It’s about the Holy Spirit.

 

To share with you, it’s about a 60+ year-old person I that baptized, yet the obvious experience on that person’s face told the whole story.

 

As we begin today, in what may feel like a time of wilderness, the “Evangelical Lutheran Liturgy for Ash Wednesday” gives us this:

“We are created to experience joy in communion with God, to love one another, and to live in harmony with creation. On our journey to this Edenic promised land, we travel in a way the “contends against evil and resists whatever leads us away from the love of God and neighbour.” 

 

Lent is our journey through these forty days to the Three Great Days of Jesus death and resurrection.

 

Believe me, we will soon be out of the wilderness with Jesus leading us through our ministries.

Thanks be to God, Amen.

 

Let Us Pray

 

Led by the Spirit, let us turn to God in prayer for the church, the world, and all in need.
(Silence)

 

Gracious God, 
speak your word anew to your church.
Strengthen us to withstand the temptation of turning inward in fear, complacency, or self-preservation. Embolden us, your church, to turn toward the self-giving love of Jesus. 
God in your mercy
receive our prayer.

 

Mothering God, 
speak your word of life into the wild places and over fertile fields. Grant us the wisdom to resist the practice of stripping and depleting lands and resources. Enable us, instead, to conserve, preserve, and steward this bounty in trust to our future generations. 
God in your mercy
receive our prayer. 

 

Almighty God, 
speak your word of wisdom to all in positions of power—elected officials, leaders and monarchs, law makers and judges. Enable them to discern your voice of guidance, and resist temptation to misuse their powers. 
God in your mercy
receive our prayer.

 

Steadfast God, 
speak your words of courage to all who journey perilously. Protect refugees, migrants, and homeless people. Grant them safety and place within the human family and just share in your bounty.
God in your mercy
receive our prayer. 

 

Loving God, 
speak your gentle word to all who are alone and overlooked. Bless those who minister to all who are vulnerable, and through them, pour out your love and shelter for belonging. 

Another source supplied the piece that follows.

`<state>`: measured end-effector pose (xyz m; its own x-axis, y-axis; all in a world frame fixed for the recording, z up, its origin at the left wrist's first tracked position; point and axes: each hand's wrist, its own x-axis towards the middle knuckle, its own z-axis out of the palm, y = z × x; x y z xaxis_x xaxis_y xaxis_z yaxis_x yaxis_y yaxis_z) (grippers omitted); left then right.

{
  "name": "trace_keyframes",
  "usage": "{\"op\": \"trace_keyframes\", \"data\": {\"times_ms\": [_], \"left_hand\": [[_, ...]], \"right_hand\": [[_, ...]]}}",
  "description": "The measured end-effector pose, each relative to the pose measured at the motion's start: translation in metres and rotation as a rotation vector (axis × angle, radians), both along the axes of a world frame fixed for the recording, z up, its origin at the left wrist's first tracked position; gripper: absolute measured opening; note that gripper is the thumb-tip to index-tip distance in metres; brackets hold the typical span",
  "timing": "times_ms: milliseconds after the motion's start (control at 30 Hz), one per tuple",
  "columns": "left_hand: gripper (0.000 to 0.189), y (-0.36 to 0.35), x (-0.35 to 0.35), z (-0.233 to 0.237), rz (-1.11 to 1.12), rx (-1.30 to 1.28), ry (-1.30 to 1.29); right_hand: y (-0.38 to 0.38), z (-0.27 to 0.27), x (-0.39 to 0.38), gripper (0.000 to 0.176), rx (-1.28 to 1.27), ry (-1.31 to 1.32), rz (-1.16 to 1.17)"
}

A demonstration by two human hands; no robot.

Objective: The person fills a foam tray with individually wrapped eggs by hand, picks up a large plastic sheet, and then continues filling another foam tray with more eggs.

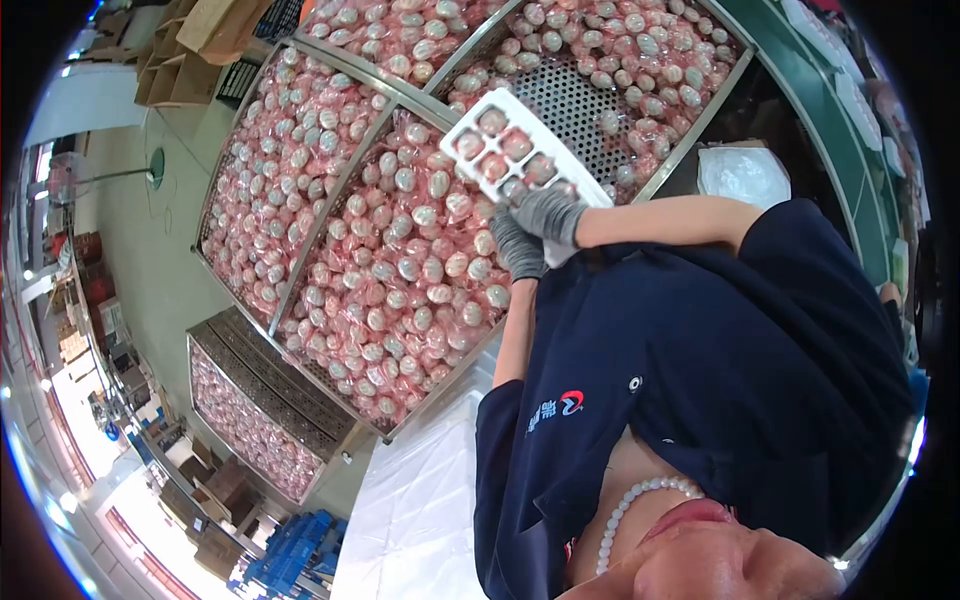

We continue to pray for all in our parish, particularly Sheila S., John R., Geoff E.; and those on our hearts.
God in your mercy
receive our prayer. 

 

Loving God, 
we give thanks for all the faithful who have gone before us. Guide us who are yet pilgriming to follow your footsteps in wisdom. 
God in your mercy
receive our prayer.

 

Receive these our prayers, Gracious God, drawing all things together in your love, in the name of Jesus who leads us from death to life.  Amen.

 

And your people faithfully pray:

Our Father,
who art in heaven, hallowed be thy name,

Thy kingdom come, thy will be done on earth as in heaven. 
Give us today our daily bread. 
Forgive us our trespasses as we forgive
those who trespass against us.

And lead us  not into temptation,
but deliver us fom evil.
 
For thine is the kingdom,
and the power and the glory,
forever and ever.  Amen.

 

The Blessing: 


The peace of God,
which passes all understanding,
keep your hearts and minds in the knowledge and
love of God, and of his son, Jesus Christ, our Lord.

 

May we be your Church in the world.

 

And the blessing of God almighty,
the Father, the Son, and the Holy Spirit,
be with you, and remain with you, always. 

 

May we go forth into the world in this time of Lent and in our journey, may we be that bread and that wine which gives us life and give life to the world. 
Amen.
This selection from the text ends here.